All That Glitters . . . Is Indeed Gold

Cleveland Museum of Art
CMA Thinker
Published in
10 min readJan 6, 2023

By Robin Hanson, Conservator of Textiles, The Cleveland Museum of Art, and Holly Witchey, Adjunct Professor, Department of Art History and Art, Case Western Reserve University

Figure 1. Lord Chancellor’s Burse (Purse) with Royal Cypher and Coat of Arms of George III, 1760–1801. England. Red silk velvet, silk embroidery, goldwork, pearls, jet, sequins, pendant tassels; 78 x 50 x 5 cm. The Cleveland Museum of Art, Gift of Mr. and Mrs. J. H. Wade, 1916.1366

A seldom-seen object in the Cleveland Museum of Art’s collection is this extraordinary Lord Chancellor’s burse (fig. 1). The burse entered the collection in 1916, a gift from Jeptha Homer Wade II (1857–1926), who likely acquired it in the 1890s during one of his many European trips to collect objects for what would become the inaugural collection of the Cleveland Museum of Art. These items were stored in crates for nearly two decades before being delivered to the CMA’s director Frederick Whiting before the opening of the museum in 1916. Wade gave Whiting carte blanche to keep what he wanted for the museum and to sell the rest to benefit Cleveland’s new museum. While the burse’s full display history isn’t known, it certainly hasn’t been on display recently. We know that in 1980 the burse was lent to Pennsylvania State University in State College for an exhibition of needlework and embroidery.

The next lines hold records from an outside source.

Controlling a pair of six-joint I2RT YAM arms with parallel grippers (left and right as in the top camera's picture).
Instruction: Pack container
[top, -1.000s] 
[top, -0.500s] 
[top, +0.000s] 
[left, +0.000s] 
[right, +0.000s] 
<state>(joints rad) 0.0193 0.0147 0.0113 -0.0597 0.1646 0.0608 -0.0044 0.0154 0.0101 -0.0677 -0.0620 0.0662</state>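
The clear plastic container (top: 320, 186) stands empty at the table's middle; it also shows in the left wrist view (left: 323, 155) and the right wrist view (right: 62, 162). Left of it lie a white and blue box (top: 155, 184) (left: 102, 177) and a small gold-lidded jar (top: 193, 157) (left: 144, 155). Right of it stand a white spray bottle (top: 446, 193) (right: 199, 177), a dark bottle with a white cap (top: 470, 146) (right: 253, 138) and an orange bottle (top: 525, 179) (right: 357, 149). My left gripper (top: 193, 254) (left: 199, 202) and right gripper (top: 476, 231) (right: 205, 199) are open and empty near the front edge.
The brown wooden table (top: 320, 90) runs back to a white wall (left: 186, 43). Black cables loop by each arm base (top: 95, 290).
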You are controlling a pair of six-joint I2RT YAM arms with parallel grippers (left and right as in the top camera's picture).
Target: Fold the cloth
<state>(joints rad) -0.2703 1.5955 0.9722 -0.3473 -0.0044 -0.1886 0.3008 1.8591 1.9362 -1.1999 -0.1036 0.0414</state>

For the past six years this burse has been the focus of research that engaged us in many internal and external collaborations. Students and colleagues at the CMA, Case Western Reserve University (CWRU), the Royal Collection, UK, the National Trust, UK, and others have assisted us along the way.

But before we get to that, what exactly is a burse and why did a Lord Chancellor need one?

The Lord Chancellors of England (and also Scotland and Ireland) used the burse (or purse) during ceremonial occasions to carry the great seal of England. The Lord high Chancellor was (and is) appointed by the reigning monarch with the advice of the prime minister of Great Britain. After appointment he serves as a member of the cabinet and is responsible for the functioning and independence of the courts. Until now, all the Lord high Chancellors have been men, but that may change. The office of Lord Chancellor still exists despite attempts to abolish it in 2003.

The burse caught Hanson’s eye in late 2015 when she was looking for an object to assign a student during the conservation unit in a first-year graduate course in museum studies at CWRU, part of the joint CMA/CWRU art history program. Witchey is the long-time faculty member at CWRU teaching museum studies, and her two-semester course includes a conservation component intended to introduce budding art historians — who likely will not become art conservators — to art conservation so they can identify problems and know when to call a conservator. The assignment required each student to spend time in a lab, doing a lot of close looking at an object with a conservator, and then to do library research to learn as much about their assigned object as possible in a few short weeks during the semester. Hanson chose the burse as a student project for Valerie Szepiwdycz, based on Szepiwdycz’s interest in textiles and jewelry making, and also because of Witchey’s interest in the history of the Wade family and collecting patterns in the late 19th century. Collaboration between the CMA and CWRU is a constant in the conservation department at the CMA.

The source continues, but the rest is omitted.